## WORK TO BE COMPLETED
Using the entries that follow, establish how many lines contain the word "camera" and give only that figure.

## GIVEN ENTRIES
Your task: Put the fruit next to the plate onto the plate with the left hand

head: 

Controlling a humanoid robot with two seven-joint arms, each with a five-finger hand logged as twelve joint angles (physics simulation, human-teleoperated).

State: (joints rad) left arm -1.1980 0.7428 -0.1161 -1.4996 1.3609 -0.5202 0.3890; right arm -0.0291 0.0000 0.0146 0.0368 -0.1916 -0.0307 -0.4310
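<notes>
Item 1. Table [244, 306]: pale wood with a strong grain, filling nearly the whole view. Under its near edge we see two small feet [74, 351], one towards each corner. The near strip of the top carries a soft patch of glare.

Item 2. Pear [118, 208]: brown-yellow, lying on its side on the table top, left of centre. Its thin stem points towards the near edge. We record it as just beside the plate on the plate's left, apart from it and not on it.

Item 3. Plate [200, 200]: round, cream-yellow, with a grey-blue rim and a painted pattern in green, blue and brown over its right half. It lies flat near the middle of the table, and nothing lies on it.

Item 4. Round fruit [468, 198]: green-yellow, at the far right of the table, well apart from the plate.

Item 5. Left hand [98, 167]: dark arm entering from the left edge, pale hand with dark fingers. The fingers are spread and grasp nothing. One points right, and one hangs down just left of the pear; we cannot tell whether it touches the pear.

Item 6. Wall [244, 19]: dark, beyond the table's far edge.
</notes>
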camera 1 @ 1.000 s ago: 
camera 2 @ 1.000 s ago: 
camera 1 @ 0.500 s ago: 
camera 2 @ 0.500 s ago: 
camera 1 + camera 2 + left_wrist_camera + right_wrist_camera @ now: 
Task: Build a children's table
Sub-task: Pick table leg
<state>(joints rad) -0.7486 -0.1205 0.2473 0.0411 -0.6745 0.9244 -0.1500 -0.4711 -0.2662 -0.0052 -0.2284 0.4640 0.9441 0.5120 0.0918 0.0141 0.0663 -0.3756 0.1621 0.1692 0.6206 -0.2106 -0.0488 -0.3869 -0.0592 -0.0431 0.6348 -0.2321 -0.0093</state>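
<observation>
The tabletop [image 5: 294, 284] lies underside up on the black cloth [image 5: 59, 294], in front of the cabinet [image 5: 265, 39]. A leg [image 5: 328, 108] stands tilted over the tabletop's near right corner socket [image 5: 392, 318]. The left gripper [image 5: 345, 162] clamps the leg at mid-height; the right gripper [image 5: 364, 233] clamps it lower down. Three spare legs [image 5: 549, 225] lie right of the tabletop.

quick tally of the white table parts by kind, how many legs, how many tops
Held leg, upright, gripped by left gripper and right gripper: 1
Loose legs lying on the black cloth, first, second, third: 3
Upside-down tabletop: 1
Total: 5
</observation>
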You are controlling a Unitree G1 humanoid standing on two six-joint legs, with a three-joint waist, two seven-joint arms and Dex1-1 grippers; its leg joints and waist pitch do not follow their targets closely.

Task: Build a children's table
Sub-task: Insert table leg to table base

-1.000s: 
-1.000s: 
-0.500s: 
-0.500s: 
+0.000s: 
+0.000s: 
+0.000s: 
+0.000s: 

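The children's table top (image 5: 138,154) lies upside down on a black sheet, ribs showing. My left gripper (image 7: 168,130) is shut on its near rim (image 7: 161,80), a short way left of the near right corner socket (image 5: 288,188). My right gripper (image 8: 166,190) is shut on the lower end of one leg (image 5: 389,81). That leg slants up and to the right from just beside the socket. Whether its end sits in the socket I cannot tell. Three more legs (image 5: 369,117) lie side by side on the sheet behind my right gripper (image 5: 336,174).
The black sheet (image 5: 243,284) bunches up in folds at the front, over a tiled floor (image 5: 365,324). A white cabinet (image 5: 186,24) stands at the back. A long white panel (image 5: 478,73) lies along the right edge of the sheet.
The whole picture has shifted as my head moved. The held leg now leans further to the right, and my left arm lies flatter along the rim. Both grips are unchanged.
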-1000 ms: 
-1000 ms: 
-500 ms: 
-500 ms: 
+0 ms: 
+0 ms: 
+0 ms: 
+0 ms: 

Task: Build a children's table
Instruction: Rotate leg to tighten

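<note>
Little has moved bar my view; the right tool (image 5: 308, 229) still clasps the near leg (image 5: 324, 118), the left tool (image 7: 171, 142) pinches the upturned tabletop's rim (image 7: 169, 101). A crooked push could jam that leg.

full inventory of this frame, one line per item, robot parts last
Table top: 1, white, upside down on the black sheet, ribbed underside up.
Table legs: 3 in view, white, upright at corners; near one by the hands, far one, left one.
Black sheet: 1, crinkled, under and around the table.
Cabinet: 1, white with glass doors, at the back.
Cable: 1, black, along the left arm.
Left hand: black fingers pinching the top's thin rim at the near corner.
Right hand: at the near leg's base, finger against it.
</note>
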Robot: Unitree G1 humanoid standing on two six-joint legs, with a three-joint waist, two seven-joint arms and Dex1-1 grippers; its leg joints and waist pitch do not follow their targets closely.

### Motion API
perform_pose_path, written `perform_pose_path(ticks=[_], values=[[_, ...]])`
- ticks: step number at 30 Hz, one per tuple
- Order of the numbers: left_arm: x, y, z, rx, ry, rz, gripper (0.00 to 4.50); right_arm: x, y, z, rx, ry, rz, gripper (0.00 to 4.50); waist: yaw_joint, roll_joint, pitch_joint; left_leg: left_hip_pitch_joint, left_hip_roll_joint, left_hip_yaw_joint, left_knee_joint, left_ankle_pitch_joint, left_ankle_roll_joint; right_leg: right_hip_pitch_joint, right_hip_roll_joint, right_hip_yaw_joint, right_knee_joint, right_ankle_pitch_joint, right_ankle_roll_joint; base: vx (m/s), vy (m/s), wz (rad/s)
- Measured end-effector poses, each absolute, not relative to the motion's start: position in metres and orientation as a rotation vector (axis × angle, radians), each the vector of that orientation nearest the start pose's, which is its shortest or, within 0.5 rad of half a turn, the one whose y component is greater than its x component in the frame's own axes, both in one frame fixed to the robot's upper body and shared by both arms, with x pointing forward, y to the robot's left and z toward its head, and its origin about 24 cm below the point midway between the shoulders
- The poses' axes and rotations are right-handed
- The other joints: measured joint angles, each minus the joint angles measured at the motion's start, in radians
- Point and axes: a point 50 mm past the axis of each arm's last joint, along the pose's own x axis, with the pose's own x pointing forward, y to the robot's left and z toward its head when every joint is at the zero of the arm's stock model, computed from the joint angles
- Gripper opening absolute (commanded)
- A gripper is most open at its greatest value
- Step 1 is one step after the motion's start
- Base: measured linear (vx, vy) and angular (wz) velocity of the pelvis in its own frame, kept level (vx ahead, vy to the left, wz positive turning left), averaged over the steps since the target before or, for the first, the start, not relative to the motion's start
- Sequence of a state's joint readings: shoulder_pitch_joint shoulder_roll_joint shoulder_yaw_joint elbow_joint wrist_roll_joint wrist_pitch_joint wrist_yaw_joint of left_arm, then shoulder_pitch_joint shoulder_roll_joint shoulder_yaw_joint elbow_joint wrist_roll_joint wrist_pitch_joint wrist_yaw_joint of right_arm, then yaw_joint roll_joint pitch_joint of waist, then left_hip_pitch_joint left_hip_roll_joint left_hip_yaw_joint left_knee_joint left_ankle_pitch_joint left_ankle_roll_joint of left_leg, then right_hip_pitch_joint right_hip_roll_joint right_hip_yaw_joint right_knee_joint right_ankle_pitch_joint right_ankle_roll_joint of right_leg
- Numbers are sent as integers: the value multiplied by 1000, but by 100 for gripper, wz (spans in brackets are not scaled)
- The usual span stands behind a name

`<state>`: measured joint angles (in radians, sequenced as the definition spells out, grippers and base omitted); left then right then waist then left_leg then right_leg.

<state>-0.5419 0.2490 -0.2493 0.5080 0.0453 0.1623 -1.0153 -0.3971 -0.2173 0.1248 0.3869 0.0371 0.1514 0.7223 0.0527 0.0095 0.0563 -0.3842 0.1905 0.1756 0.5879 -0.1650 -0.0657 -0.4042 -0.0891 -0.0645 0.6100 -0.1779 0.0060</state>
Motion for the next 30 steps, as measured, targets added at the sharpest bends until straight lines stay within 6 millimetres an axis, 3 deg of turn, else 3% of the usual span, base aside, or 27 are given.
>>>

## TASK SOLUTION
5